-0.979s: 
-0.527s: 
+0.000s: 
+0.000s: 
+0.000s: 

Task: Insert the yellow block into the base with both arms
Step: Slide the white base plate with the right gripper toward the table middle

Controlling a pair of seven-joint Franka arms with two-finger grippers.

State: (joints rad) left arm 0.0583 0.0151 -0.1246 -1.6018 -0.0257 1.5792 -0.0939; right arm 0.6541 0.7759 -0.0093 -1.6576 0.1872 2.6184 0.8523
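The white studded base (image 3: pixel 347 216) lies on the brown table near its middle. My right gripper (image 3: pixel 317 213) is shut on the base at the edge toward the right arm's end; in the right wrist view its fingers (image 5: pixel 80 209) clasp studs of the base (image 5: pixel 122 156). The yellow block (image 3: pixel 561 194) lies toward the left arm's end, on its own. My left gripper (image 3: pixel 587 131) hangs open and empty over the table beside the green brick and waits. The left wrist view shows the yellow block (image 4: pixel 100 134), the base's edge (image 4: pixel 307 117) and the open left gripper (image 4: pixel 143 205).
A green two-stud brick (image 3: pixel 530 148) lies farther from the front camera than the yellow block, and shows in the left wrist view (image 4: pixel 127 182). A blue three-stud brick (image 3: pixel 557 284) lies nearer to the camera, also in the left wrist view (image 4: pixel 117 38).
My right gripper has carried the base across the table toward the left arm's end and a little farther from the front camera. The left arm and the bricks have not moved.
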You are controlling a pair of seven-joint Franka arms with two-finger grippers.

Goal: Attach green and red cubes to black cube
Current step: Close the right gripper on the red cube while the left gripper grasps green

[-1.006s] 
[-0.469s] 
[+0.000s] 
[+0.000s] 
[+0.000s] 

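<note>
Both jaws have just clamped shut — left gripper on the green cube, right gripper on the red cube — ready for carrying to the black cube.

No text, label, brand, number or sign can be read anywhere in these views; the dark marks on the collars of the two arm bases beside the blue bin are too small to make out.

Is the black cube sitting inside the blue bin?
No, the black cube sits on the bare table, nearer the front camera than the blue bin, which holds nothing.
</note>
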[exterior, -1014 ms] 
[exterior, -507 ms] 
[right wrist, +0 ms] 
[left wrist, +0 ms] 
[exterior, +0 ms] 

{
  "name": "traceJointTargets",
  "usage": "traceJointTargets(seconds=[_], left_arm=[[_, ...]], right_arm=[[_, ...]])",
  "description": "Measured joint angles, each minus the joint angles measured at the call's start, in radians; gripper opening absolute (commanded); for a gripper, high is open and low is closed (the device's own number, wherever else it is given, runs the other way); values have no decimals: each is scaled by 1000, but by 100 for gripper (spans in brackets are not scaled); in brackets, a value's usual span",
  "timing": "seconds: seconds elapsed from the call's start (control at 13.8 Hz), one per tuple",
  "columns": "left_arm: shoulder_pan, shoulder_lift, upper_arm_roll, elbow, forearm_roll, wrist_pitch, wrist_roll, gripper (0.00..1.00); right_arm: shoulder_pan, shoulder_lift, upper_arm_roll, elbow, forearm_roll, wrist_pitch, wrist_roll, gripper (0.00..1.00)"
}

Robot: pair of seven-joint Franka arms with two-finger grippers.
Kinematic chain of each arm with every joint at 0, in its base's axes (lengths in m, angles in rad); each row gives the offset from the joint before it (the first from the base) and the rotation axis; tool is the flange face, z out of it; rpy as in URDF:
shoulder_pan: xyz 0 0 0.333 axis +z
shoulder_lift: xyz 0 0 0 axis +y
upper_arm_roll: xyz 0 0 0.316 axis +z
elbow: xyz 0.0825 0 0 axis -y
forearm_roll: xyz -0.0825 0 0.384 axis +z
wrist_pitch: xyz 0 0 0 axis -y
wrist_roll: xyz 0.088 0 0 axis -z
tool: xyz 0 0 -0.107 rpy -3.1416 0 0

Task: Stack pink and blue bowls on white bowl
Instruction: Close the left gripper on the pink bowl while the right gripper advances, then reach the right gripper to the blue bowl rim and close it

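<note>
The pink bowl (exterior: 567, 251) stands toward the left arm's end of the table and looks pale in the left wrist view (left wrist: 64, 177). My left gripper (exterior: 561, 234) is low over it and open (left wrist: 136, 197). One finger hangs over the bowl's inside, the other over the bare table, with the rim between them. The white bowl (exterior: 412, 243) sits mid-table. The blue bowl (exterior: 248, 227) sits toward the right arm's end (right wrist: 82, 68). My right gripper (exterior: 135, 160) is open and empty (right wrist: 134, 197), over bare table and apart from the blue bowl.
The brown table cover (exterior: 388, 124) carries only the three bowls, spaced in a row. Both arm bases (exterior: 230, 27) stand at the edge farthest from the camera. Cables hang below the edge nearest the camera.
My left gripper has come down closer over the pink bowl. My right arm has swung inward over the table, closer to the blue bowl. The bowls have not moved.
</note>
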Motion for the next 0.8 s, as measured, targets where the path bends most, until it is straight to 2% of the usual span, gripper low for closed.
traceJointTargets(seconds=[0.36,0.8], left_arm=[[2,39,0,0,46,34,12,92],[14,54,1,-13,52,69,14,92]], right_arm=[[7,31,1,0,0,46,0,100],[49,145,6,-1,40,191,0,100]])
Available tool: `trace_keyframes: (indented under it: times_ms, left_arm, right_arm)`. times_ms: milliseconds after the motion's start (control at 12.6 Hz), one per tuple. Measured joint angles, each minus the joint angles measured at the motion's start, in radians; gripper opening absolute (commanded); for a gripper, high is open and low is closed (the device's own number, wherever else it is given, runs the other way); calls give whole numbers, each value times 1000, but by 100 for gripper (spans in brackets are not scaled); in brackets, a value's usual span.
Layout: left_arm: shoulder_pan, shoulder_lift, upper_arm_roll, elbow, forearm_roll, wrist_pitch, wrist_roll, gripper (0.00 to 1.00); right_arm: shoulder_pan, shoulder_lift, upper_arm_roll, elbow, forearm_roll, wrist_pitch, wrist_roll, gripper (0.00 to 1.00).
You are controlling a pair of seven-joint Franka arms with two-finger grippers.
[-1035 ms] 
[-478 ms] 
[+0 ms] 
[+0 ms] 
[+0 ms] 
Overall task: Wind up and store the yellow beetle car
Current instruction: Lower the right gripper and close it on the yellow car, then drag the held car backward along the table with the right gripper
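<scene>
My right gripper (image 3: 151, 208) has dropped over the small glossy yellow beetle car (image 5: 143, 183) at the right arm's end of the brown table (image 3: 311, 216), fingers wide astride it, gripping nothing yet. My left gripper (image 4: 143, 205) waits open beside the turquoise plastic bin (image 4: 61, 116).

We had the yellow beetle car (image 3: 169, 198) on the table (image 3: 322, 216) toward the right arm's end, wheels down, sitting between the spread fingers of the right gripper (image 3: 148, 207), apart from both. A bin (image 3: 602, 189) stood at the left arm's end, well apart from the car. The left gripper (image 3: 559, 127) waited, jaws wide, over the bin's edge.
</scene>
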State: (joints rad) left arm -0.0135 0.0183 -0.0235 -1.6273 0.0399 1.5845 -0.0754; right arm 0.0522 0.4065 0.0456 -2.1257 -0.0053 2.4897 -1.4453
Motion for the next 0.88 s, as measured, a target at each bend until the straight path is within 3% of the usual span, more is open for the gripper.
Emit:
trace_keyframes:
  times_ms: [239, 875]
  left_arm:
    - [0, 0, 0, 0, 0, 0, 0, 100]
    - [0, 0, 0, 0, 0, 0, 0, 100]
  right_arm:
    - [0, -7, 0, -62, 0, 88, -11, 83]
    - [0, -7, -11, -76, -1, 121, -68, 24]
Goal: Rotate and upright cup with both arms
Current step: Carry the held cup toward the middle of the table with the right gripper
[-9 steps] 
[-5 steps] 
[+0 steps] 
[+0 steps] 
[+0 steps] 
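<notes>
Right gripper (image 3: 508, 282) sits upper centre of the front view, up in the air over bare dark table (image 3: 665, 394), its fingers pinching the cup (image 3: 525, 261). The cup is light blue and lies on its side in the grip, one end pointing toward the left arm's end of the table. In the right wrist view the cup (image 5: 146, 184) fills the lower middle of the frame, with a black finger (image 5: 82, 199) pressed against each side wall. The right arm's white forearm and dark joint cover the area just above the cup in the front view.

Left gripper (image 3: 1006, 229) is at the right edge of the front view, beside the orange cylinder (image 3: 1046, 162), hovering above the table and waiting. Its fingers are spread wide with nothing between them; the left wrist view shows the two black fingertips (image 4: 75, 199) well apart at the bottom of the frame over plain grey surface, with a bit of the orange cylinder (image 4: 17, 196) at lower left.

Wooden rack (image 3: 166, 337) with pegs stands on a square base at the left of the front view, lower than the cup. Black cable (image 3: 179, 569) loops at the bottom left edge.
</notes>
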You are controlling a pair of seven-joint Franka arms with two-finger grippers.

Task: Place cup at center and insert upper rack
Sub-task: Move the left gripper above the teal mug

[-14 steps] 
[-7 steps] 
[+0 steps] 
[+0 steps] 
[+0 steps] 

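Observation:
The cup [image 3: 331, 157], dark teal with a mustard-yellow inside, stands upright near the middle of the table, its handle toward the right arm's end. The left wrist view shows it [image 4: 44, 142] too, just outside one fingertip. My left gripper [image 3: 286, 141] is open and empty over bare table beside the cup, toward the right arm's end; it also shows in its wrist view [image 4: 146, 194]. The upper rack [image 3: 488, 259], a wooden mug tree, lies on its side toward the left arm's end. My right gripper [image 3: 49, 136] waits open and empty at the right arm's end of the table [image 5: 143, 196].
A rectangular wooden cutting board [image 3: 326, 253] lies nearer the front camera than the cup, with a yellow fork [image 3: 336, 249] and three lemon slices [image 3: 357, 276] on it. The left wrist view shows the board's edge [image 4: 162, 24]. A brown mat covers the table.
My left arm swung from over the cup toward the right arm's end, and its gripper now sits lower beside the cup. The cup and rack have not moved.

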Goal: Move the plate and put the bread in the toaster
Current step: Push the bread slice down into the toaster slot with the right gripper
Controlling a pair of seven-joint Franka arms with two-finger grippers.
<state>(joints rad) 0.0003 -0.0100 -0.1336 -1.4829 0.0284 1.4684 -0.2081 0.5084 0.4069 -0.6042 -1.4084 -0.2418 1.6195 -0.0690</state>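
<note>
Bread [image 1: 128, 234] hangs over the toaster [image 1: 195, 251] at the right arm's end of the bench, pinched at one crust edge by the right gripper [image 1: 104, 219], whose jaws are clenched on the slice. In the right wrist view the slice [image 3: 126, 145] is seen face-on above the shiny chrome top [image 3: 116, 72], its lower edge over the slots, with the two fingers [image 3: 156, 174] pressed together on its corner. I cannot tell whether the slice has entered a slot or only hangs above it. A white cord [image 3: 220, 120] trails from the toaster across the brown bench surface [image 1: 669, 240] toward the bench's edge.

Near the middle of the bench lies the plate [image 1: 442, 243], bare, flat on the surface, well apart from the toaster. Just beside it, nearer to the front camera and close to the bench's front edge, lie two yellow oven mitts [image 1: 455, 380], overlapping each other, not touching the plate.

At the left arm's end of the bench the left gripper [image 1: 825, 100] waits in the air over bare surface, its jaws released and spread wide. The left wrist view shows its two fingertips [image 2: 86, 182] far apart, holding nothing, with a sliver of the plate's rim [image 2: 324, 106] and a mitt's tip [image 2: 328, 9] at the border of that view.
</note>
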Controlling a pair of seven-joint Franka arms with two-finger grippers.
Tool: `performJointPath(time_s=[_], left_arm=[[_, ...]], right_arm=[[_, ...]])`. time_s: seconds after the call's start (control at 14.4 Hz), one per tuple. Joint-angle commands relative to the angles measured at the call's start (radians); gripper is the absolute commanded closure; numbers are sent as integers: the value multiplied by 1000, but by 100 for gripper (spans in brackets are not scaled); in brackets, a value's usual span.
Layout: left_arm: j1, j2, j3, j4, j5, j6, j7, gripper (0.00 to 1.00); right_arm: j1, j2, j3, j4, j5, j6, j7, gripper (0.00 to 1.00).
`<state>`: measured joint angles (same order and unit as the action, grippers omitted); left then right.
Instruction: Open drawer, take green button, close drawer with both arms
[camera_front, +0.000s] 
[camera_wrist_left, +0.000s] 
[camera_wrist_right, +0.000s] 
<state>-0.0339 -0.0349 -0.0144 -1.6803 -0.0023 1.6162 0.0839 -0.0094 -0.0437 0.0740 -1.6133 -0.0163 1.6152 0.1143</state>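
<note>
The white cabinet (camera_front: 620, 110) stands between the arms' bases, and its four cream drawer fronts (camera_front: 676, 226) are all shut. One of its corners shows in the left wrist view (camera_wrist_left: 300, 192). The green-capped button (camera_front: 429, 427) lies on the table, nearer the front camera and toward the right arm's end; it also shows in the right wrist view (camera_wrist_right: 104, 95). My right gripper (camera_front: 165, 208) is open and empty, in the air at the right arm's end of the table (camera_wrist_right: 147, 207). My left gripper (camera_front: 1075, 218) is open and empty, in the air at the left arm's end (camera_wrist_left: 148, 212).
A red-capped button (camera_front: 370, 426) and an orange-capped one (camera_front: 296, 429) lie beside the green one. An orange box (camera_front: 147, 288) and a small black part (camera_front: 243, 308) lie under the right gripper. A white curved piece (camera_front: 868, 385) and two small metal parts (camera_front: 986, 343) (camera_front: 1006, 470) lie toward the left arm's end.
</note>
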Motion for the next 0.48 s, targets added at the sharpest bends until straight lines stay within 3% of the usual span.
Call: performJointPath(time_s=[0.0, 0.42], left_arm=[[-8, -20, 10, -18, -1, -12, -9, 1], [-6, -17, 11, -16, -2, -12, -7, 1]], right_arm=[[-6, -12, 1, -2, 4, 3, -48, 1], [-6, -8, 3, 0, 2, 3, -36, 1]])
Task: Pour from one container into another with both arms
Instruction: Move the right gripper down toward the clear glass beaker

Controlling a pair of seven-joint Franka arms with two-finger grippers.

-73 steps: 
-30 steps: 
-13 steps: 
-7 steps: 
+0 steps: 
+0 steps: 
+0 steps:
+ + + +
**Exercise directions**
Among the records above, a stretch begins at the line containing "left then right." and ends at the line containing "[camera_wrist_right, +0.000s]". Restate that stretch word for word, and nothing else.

**Answer box**
`<state>`: measured joint angles (same order and unit as the action, grippers omitted); left then right.
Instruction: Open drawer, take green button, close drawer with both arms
[camera_front, +0.000s] 
[camera_wrist_left, +0.000s] 
[camera_wrist_right, +0.000s] 

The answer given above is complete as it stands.